Nothing but the lines from the one containing "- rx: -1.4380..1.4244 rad" through the one containing "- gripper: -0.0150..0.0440", both included, should be given again, each exactly as written below.

# INPUT DATA
▼▼▼

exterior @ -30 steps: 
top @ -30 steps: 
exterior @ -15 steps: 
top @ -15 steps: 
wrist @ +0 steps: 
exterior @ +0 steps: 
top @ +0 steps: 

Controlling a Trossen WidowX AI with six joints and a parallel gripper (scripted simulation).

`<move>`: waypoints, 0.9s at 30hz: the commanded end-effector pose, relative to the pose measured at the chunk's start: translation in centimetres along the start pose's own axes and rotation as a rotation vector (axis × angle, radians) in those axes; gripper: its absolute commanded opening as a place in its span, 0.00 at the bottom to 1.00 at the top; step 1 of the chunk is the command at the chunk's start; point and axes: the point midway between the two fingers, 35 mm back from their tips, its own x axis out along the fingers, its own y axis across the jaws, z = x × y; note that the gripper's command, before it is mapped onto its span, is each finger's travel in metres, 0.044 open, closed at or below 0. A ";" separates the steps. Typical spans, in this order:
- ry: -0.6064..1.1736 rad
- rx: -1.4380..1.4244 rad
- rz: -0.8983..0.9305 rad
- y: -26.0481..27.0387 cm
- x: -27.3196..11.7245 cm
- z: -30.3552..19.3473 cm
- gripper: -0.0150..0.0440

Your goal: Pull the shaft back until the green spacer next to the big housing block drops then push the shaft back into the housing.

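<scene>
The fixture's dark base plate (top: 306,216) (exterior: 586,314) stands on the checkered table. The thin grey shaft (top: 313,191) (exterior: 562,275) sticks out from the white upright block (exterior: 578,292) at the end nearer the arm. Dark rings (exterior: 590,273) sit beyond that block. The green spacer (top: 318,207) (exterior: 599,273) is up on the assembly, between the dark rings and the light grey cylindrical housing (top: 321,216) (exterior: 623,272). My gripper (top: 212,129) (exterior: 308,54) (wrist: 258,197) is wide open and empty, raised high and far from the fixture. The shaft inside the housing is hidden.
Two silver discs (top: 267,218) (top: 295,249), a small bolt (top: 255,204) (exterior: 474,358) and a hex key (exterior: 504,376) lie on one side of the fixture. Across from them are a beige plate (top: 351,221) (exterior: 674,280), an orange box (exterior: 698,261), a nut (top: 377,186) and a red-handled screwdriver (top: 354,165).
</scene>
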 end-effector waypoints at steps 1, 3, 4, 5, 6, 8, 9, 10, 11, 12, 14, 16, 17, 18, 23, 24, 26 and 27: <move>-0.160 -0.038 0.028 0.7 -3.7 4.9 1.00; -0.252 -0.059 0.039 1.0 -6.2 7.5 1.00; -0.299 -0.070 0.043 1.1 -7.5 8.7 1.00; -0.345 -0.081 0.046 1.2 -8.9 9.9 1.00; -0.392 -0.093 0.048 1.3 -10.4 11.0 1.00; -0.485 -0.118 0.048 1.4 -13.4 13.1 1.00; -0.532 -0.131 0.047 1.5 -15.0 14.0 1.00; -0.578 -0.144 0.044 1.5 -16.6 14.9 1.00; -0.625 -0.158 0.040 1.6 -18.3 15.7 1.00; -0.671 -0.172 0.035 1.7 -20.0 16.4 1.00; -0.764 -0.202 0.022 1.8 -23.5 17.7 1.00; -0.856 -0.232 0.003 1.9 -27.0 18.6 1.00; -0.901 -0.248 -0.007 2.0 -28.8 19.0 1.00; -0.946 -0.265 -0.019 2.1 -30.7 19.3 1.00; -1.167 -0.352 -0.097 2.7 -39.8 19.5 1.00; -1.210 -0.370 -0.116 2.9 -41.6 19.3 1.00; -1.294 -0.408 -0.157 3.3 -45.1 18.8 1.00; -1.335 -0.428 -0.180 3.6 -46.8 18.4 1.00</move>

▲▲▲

# YOUR SOLUTION
- rx: -1.4380..1.4244 rad
- rz: -0.8983..0.9305 rad
- y: -26.0481..27.0387 cm
- x: -27.3196..11.7245 cm
- z: -30.3552..19.3473 cm
- gripper: -0.0150..0.0440

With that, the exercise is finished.